Venture Capital Trusts

Pros

  • Specifically designed to support small UK enterprises.
  • No tax payable on capital gains or dividends.
  • Thirty per cent tax relief.

Cons

  • Small firms more inclined to failure than large firms.
  • Investment illiquid, five year holding to receive tax relief, may hold shares even longer.
  • May be difficult to invest with higher demand due to changes in pension allowances, and lower supply due to government legislation over eligible companies.

On April 6th the government made changes to pension allowances, meaning those earning over £150,000 a year will see their annual allowance tapered down to £10,000 by the time they are earning over £210,000. This means investors who have maxed their ISAs and pension allowances will likely be eyeing up venture capital trusts (VCTs) as an alternative tax-efficient form of investment.

…not only are you encouraged by the taxman to pay less tax, but you are also playing a part in promoting UK small businesses.

The VCT scheme was founded in 1995 as part of the Conservative government’s Finance Act, a way of encouraging individuals to invest into UK businesses. Investment trusts, listed on the stock exchange, receive funding from investors and invest that money into companies with specific criteria eligible for the VCT scheme (see below). To compensate for the risk of investing in small UK enterprises the Government offers a 30 per cent tax relief, and there are no capital gains or dividend taxes. Therefore not only are you encouraged by the taxman to pay less tax, but you are also playing a part in promoting UK small businesses.

Rules

  • Yearly investment allowance approx. £5,000 minimum depending on Trust, max. £200,000.
  • Government pays out 30 per cent tax relief as long as the VCT shares are held for five years.
  • VCT holdings are not exempt from inheritance taxes.
  • VCTs must invest 70 per cent of raised funds in qualifying investments by three years.
  • Qualifying companies have the following characteristics: net assets less than £15mn, less than 250 employees, the company is unquoted or listed on the AIM, must be less than seven years old.

The trusts offer funding to UK enterprises through loan facilities (alongside share ownership) and therefore receive a steady income, which can be returned to shareholders through tax-free dividends. This is an attractive alternative to other ‘income’ investments, such as the UK 10 year gilt, which is only yielding 0.68%. VCTs have a historical return of 5 per cent.

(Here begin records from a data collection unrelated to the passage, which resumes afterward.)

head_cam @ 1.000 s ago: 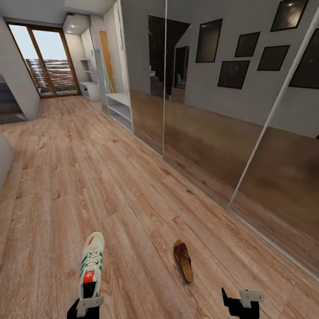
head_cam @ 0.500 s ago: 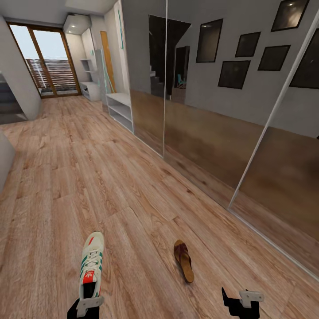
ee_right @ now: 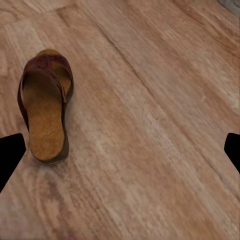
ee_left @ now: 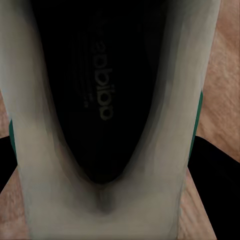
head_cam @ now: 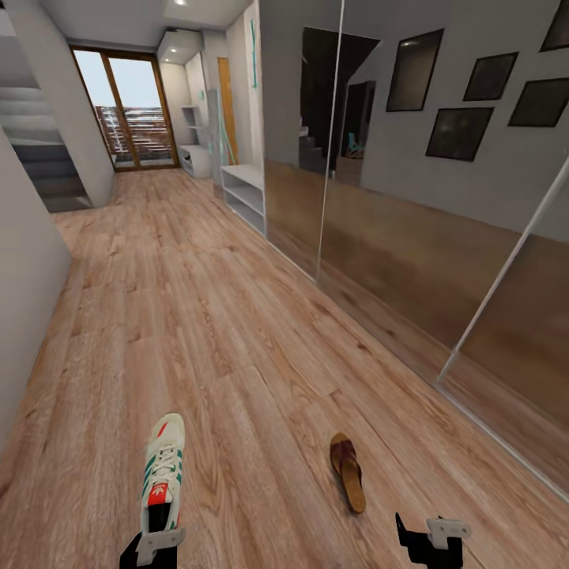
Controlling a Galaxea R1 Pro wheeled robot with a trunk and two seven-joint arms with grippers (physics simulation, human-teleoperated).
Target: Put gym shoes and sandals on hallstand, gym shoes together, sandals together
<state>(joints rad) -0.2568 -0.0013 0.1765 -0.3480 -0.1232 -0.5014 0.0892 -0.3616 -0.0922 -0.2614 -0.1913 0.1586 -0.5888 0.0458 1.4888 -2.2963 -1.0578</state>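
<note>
Left gripper point(head_cam: 154, 545) low at head view's near edge, fingers clamped on heel of gym shoe point(head_cam: 162, 472); toe points away down corridor, apparently lifted off corridor floor point(head_cam: 197, 316). Left wrist view: dark insole with printed logo, white heel collar. Right gripper point(head_cam: 431, 537) fingers spread wide, holding nothing. Brown sandal point(head_cam: 348, 472) flat on floor, near right gripper. White hallstand point(head_cam: 245, 194) far ahead along mirrored wall point(head_cam: 411, 261).

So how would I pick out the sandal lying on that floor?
Follow the mirrored wall on the right down toward the robot, to the wood floor. The sandal lies there just ahead of the right gripper. It is slim, open and dark brown with a tan insole, unlike the white, green-striped sneaker to its left.
</note>
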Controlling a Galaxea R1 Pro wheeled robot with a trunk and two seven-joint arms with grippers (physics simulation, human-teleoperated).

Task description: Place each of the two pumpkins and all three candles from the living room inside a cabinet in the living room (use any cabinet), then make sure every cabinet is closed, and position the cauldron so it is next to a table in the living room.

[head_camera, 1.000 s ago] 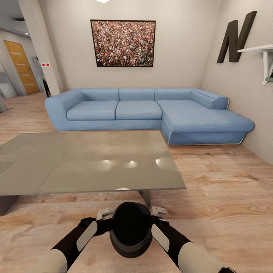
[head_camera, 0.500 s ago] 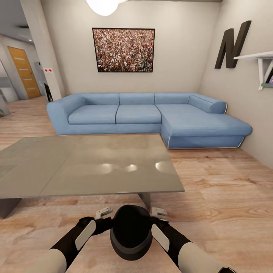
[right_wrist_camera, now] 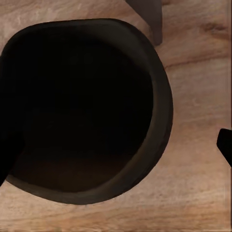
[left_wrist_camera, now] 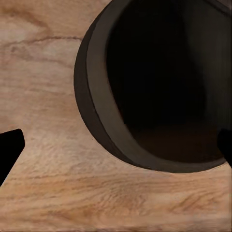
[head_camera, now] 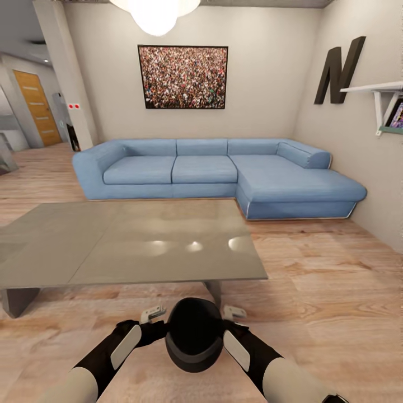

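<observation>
Room: a living room with pale walls and a wood plank floor (head_camera: 330, 280); a hallway with an orange door (head_camera: 37, 106) opens at the far left.
Sofa: a long blue corner sofa (head_camera: 218, 173) stands against the far wall, its chaise end toward the right wall.
Table: the table (head_camera: 129, 240) has a glossy grey top with lamp reflections; it stands between the sofa and the robot, one angled leg near its front edge just beyond the cauldron.
Wall things: a framed crowd picture (head_camera: 183, 76) hangs above the sofa; a dark letter N (head_camera: 338, 70) and a white shelf (head_camera: 380, 89) are on the right wall; a white ceiling lamp (head_camera: 155, 14) hangs at the top.
Cauldron: the cauldron (head_camera: 193, 334) is black and round, mouth up, between the two arms, close before the table's near edge, above the floor planks.
Left gripper: the left gripper (head_camera: 152, 314) sits against the cauldron's left flank; its fingers are spread wide, one dark tip (left_wrist_camera: 9, 147) at each side of the wrist picture, the pot's rim between them.
Right gripper: the right gripper (head_camera: 235, 311) sits against the right flank, likewise spread, the cauldron's mouth (right_wrist_camera: 82, 111) between its tips.
</observation>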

The investment itself is, however, very risky. Not only are small enterprises more likely to fail than larger firms, but the VCT investment is illiquid. Shares sell at large discounts on the secondary market and you lose your tax relief if you sell prior to five years. Most VCTs return the money to the shareholders after a pre-determined period by paying out one large dividend, whilst others see the investment through the long run, only paying out when the small enterprise itself buys back the shares, or is bought out by another firm.

VCTs investments will also become more difficult to secure this year. The increased popularity from reduced pension allowances is likely to outstrip the supply of available investments, with the Government cracking down on specific tax avoidance sectors, such as the Film Industry. With a requirement to invest 70 per cent of raised funds within three years, VCTs may reject investor demand to ensure they abide to government regulation.

How do I invest?

A number of brokers offer access to a range of VCTs, such as Hargreaves Lansdown. This is a great way of seeing an overview of different VCTs, their costs and minimum investment allowances. You can also invest directly into the funds via their websites; Octopus Investments is particularly notable having supported Graze and Zoopla. NVM private equity and Calculus are also players in this field.

Typically you would not want to invest in VCTs until you have maxed your pension and ISA allowances, which are £40,000 and £20,000 respectively from 2017. They continue to be the two best saving tools for individuals. You would also need to consider the illiquidity of investing in VCTs, with a minimum holding period of five years and potential average holding of ten to twenty years. Furthermore if inheritance tax (IHT) is a concern, you may want to consider the Enterprise Investment Scheme, which is a VCT alternative offering exemption from IHT. Despite being down the pecking order VCTs still provide a valuable financial tool to invest more efficiently, and offers invaluable assistance to small UK enterprises.